* [Entries supplied]:
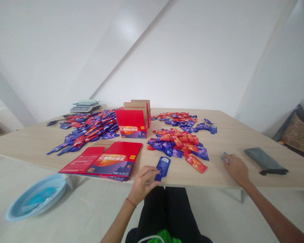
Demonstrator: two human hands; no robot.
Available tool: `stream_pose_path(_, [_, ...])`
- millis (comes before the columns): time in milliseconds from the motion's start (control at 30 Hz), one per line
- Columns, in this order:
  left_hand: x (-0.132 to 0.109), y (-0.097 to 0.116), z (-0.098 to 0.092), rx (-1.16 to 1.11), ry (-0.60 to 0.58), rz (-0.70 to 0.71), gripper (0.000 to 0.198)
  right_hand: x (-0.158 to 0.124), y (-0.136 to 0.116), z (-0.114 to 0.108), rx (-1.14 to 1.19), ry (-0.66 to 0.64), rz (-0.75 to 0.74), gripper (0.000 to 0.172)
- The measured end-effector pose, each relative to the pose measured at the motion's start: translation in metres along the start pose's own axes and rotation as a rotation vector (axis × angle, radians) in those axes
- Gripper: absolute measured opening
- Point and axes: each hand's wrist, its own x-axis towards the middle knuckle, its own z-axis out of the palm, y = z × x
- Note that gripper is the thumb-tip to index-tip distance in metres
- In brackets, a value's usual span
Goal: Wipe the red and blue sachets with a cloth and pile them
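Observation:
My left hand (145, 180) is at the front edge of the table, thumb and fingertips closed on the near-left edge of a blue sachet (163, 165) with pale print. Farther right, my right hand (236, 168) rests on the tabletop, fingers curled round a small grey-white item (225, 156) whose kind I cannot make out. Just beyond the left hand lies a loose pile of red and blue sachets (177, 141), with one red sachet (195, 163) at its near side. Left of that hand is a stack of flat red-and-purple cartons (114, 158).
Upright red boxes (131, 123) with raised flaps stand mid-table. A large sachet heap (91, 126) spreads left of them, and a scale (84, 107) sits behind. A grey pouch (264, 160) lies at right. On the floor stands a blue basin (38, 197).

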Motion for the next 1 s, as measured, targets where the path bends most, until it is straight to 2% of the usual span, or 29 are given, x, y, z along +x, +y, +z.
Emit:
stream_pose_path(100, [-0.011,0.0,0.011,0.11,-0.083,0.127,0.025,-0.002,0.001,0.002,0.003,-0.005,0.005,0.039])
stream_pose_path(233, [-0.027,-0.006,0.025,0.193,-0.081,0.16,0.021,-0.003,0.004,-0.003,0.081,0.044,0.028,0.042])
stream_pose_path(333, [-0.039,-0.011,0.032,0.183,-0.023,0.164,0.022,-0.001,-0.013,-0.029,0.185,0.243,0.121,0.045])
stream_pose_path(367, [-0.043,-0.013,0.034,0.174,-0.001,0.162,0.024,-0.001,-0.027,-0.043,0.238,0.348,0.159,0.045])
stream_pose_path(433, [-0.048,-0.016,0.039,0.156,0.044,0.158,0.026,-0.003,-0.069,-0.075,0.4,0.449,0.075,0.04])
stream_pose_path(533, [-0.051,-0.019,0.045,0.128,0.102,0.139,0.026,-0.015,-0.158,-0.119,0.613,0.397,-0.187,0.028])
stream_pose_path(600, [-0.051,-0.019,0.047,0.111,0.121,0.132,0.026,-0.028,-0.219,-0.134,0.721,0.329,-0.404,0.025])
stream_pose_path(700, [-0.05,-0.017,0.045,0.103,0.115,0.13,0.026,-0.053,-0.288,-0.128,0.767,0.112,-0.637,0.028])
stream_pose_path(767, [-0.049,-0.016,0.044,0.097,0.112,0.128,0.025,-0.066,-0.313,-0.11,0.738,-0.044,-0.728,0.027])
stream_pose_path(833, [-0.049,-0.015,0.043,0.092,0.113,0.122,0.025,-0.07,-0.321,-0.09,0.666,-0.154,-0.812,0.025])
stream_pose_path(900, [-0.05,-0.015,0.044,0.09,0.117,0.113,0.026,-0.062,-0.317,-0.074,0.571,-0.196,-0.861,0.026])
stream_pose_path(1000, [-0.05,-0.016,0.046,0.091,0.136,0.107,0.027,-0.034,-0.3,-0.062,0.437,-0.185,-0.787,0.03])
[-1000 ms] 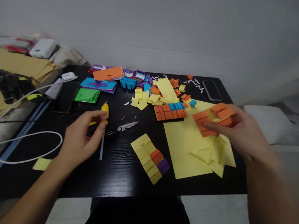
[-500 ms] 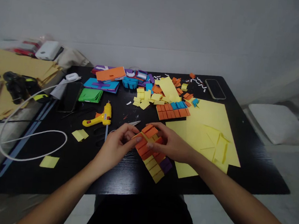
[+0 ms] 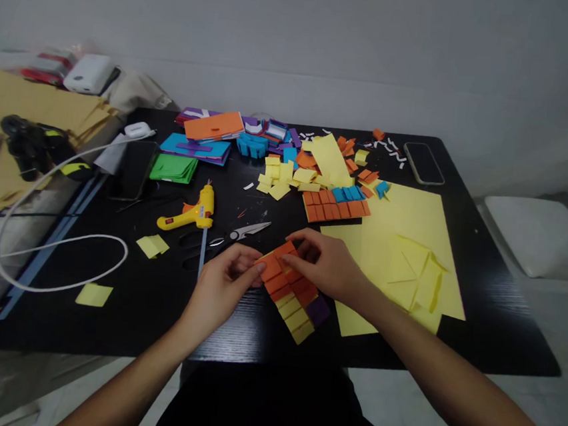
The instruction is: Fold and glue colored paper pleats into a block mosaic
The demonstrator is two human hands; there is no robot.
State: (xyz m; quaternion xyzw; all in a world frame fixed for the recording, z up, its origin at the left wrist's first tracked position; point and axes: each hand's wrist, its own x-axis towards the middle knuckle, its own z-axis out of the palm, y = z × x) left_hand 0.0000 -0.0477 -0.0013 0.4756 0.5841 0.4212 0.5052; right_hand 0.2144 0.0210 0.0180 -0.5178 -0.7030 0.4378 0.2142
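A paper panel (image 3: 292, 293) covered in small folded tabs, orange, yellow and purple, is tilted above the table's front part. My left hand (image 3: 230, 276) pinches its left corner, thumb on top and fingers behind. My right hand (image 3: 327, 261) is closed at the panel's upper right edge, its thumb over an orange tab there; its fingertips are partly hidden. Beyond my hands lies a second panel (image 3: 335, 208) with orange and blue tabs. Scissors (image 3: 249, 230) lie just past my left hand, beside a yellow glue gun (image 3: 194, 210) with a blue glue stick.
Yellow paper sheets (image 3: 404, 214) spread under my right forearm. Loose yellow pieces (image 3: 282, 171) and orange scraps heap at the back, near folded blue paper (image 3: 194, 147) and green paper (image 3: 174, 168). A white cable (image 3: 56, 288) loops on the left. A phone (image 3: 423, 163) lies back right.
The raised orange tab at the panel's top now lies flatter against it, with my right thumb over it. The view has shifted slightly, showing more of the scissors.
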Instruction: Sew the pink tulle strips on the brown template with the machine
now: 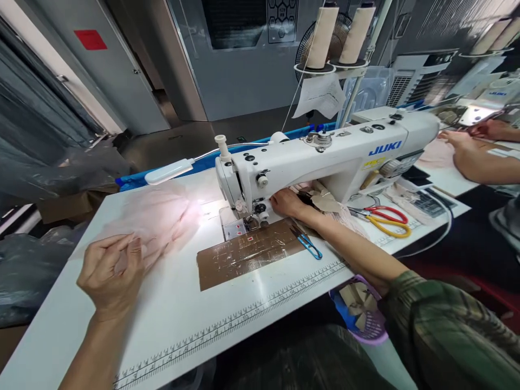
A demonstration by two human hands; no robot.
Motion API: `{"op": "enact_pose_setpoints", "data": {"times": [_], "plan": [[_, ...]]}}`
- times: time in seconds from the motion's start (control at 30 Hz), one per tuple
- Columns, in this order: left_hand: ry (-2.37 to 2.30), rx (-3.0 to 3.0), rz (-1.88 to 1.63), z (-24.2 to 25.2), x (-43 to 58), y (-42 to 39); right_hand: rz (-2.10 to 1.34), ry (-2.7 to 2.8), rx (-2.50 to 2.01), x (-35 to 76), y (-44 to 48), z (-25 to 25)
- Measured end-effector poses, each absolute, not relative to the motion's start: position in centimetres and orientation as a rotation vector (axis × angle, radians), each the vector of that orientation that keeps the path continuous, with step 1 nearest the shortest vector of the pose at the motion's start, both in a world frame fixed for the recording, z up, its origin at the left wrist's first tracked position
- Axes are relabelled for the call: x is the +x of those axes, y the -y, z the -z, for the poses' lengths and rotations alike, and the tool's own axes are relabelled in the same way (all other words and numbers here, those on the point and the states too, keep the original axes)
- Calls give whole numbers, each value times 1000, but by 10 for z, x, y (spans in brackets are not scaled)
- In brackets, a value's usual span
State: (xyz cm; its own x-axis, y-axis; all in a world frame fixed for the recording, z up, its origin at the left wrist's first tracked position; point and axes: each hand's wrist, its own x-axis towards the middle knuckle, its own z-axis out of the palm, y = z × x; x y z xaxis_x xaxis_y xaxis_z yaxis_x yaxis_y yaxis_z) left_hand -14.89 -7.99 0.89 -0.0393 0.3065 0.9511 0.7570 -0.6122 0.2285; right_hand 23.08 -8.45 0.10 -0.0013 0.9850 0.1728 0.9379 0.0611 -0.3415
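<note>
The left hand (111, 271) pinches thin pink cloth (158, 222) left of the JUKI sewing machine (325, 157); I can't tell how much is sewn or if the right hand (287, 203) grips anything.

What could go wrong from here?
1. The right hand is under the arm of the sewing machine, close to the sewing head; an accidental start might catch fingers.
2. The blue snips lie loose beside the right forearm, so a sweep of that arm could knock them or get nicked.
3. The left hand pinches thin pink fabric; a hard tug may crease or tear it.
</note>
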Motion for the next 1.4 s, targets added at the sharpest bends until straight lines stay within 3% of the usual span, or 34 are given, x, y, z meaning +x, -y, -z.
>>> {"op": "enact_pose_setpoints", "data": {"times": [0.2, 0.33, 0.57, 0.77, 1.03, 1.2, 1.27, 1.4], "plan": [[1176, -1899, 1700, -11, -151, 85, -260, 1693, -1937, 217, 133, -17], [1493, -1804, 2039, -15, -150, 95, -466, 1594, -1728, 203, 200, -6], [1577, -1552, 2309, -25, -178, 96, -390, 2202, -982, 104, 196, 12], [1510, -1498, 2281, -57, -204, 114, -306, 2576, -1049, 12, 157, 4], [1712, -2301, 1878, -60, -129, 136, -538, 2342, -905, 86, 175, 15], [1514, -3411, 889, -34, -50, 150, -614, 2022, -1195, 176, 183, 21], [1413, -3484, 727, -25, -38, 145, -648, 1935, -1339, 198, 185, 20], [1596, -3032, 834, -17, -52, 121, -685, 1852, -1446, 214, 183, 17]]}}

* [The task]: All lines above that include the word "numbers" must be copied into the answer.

* [Completed exercise]:
- Axes are relabelled for the call: x is the +x of those axes, y the -y, z the -z, for the poses' lengths and rotations alike, and the tool's own axes are relabelled in the same way (all other words and numbers here, those on the point and the states too, keep the original axes)
- Calls give whole numbers, each value times 1000, but by 10 for z, x, y (spans in brackets are not scaled)

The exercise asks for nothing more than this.